Der aus Canach gebürtige Lehrerssohn J.-J. Koppes folgte Bischof Adames 1883 als Oberhirte der Luxemburger Diözese.

Die bis dahin umstrittene Dominikanerinnengemeinschaft um Clara Moes wurde zu Beginn seines Episkopats anerkannt. Das vor allem durch Laienkräfte getragene und vom deutschen Katholizismus inspirierte katholische Verbandswesen zu Beginn des 20. Jahrhunderts wurde von ihm gefördert (Gründung von katholischer Volkshochschule, Volksverein, Akademiker-Verein, Rechtspartei), so dass der Katholizismus zur führenden kulturellen und letztlich auch politischen Kraft in der Luxemburger Gesellschaft nach dem Großen Krieg werden konnte.

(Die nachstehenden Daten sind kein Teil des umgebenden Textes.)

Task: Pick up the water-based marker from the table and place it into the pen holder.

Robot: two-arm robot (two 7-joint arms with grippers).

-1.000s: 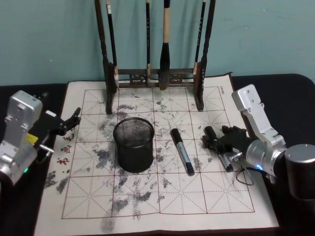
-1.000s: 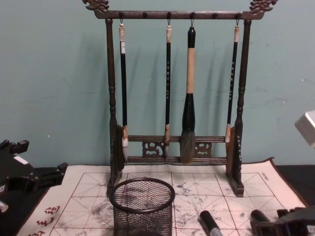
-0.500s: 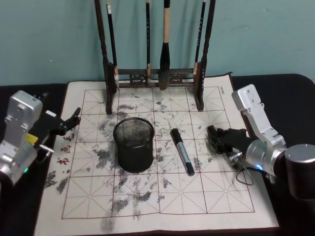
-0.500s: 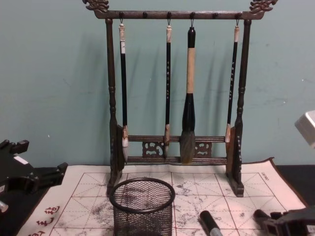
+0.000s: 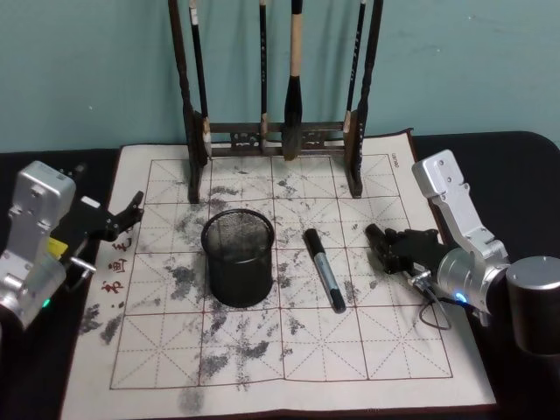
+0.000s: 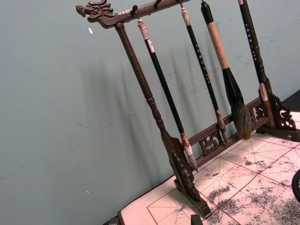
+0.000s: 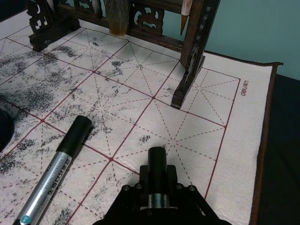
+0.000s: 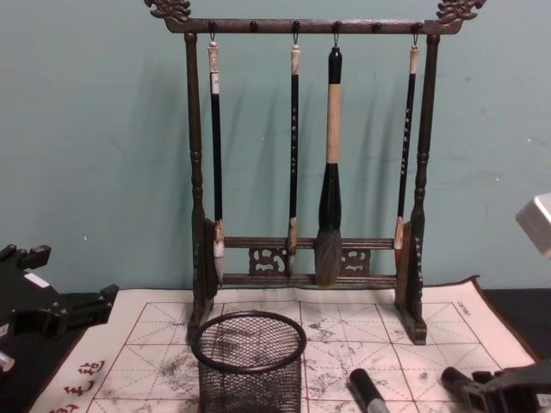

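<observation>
From the head, we saw the right claw closed around a black-capped marker at the right side of the ink-stained mat on the dark desk. A second marker lay flat on the mat between that claw and the upright pen holder. The left claw was at the mat's left edge, fingers apart. The left wrist view showed us the brush rack with its hanging brushes. In the right wrist view the gripped marker pointed toward the rack's foot, and the second marker lay near it, not touching. From the chest, the holder stood before the rack, with both claws low at the edges.
</observation>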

Dieser Entwicklung gingen freilich heftige und hartnäckige Kämpfe, besonders um das umstrittene Schulgesetz (1912) und um Presseangelegenheiten voraus, bei denen Koppes eine intransigente Haltung einnahm und das Verhältnis Staat-Kirche, das im 19. Jahrhundert nie gesund gewesen war, stark präjudizierte.

Bischof Koppes ist vor allem als Kampfbischof, in Frontstellung zu Liberalismus, Sozialismus und Freimaurertum, in die Geschichte eingegangen.